Anyway, the key point here is that the rule is "not hashable"; "mutable types (that are compared by value rather than by object identity)" is just to explain things a little further. It isn't strictly true that comparing by object identity and hashing by object identity are always the same (the only thing that's required is that if id is equal, the hash is equal).
The part about "efficient implementation of dictionaries" from the version you posted just adds to the confusion (which is probably why it's not in the reference documentation). Even if someone came up with an efficient way to deal with storing lists as dict keys tomorrow, the language doesn't allow it.

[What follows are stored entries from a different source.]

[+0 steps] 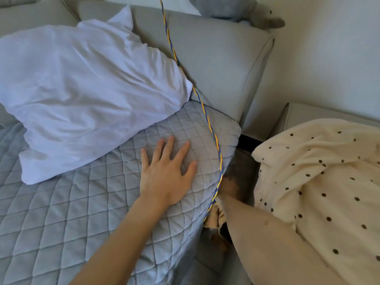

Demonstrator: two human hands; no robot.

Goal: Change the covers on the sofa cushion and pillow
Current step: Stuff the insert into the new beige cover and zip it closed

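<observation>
A grey quilted sofa cushion fills the lower left, with a white pillow lying on its far part. My left hand rests flat on the cushion's right end, fingers spread, holding nothing. My right hand reaches down into the dark gap beside the cushion's right edge. Its fingers are blurred and mostly hidden under the cushion, so its grip cannot be made out. A cream cloth with dark dots lies at the right, next to my right forearm.
The light grey sofa back stands behind the cushion. A blue-and-yellow twisted cord hangs across the view down to the cushion's edge. A grey plush toy sits on top of the sofa back. A white wall is at the right.
</observation>
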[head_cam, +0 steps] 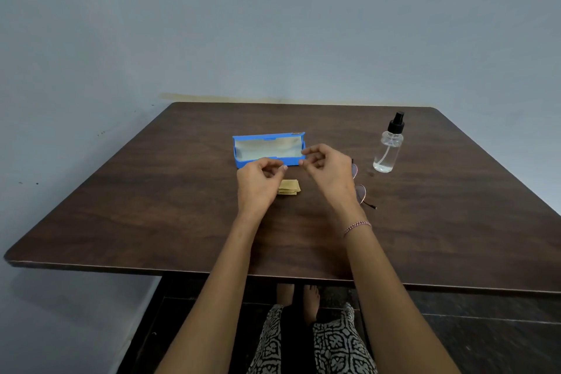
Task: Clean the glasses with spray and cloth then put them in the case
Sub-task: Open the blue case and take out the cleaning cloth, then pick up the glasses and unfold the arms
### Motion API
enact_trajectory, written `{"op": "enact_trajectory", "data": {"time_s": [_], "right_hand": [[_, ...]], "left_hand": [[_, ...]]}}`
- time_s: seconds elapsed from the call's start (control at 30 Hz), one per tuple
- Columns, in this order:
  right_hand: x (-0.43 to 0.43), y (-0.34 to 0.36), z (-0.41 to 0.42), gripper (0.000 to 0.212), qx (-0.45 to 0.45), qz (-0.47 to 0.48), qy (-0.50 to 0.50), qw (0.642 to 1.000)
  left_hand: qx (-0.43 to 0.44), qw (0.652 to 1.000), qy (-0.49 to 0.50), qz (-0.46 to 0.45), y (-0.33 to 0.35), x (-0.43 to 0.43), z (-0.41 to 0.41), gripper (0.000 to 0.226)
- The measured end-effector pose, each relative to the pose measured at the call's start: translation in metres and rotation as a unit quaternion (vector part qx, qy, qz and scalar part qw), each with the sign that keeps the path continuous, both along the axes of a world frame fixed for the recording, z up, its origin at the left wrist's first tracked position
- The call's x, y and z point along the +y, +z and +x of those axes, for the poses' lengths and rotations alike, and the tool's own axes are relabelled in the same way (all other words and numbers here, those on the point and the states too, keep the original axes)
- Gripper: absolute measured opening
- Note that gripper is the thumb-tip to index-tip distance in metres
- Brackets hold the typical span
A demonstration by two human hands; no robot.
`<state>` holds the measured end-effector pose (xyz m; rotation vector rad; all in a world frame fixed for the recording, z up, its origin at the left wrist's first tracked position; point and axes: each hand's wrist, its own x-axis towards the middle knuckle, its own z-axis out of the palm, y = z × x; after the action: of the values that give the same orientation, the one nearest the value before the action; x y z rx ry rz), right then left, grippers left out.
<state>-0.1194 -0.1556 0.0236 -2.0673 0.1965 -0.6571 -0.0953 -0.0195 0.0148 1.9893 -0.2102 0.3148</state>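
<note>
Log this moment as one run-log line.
case open, empty | cloth folded on table | glasses beside right hand | spray bottle upright | left hand empty

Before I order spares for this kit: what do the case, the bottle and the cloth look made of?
Case: looks like rigid matte blue plastic, with a pale, possibly fabric lining. Spray bottle: clear and glossy, plastic or glass, can't tell; black pump top, likely plastic. Cloth: soft tan fabric, folded flat, probably microfibre.
</note>
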Motion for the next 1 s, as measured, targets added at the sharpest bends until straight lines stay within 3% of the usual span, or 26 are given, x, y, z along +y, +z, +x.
{"op": "enact_trajectory", "data": {"time_s": [0.33,0.47,0.7,1.0], "right_hand": [[-0.071,0.016,-0.035,0.009,-0.017,0.049,-0.042,0.998],[-0.107,0.000,-0.039,0.010,0.009,0.017,-0.059,0.998],[-0.132,-0.019,-0.039,0.012,0.101,-0.137,-0.030,0.985],[-0.130,-0.015,-0.036,0.010,0.106,-0.152,0.008,0.983]], "left_hand": [[0.035,0.996,-0.063,0.051,0.004,-0.055,-0.023,0.012],[0.028,0.993,-0.076,0.081,0.005,-0.064,-0.032,0.013],[-0.034,0.991,-0.077,0.100,-0.003,-0.079,-0.048,0.006],[0.016,0.985,-0.053,0.163,0.000,-0.086,-0.037,0.011]]}}
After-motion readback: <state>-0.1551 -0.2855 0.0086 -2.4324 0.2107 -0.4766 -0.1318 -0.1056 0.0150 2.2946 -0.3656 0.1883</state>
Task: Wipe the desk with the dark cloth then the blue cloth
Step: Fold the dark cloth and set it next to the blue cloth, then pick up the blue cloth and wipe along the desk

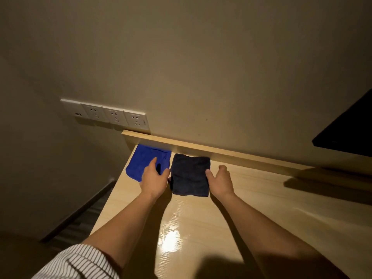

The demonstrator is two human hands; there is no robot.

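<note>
A dark cloth (pixel 189 174) lies flat on the pale wooden desk (pixel 261 208), near its back edge. To its left, at the desk's back left corner, lies a blue cloth (pixel 144 160). My left hand (pixel 155 177) hovers over the near right part of the blue cloth, fingers apart, its fingertips at the dark cloth's left edge. My right hand (pixel 220 181) is at the dark cloth's right edge, thumb touching the edge and fingers curled; whether it grips the cloth I cannot tell.
A raised wooden ledge (pixel 221 152) runs along the wall behind the cloths. White wall sockets (pixel 112 115) sit above the left end. A black screen (pixel 348 127) stands at the right. The desk's left edge drops to the floor (pixel 84 216).
</note>
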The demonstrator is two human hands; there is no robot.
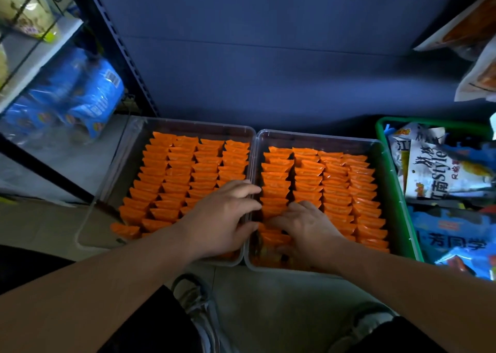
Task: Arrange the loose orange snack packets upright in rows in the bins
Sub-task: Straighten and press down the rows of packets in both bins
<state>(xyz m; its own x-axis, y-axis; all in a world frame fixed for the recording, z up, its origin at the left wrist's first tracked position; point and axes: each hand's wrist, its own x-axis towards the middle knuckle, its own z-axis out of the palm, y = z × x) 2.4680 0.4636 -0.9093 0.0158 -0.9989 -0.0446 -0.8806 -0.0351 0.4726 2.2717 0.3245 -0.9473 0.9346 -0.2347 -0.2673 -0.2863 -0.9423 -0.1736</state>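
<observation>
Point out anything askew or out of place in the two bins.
Right bin, near-left corner by the right hand: orange packets lie jumbled and tilted, unlike the upright rows behind. Nothing else stands out.

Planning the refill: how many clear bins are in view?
2: left bin by the shelf, right bin beside the green basket. Others may sit outside view.

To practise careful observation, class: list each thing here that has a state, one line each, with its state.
Left bin: nearly full, packets upright in four rows.
Right bin: four upright rows, near corner untidy.
Left hand: open, resting where the bins meet.
Right hand: fingers curled among packets, grip unclear.
</observation>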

A hash is way of calculating an unique code for an object, this code always the same for the same object. hash('test') for example is 2314058222102390712, so is a = 'test'; hash(a) = 2314058222102390712.
Internally a dictionary value is searched by the hash, not by the variable you specify. A list is mutable, a hash for a list, if it where defined, would be changing whenever the list changes. Therefore python's design does not hash lists. Lists therefore can not be used as dictionary keys.
Tuples are immutable, therefore tubles have hashes e.G. hash((1,2)) = 3713081631934410656. one could compare whether a tuple a is equal to the tuple (1,2) by comparing the hash, rather than the value. This would be more efficient as we have to compare only one value instead of two.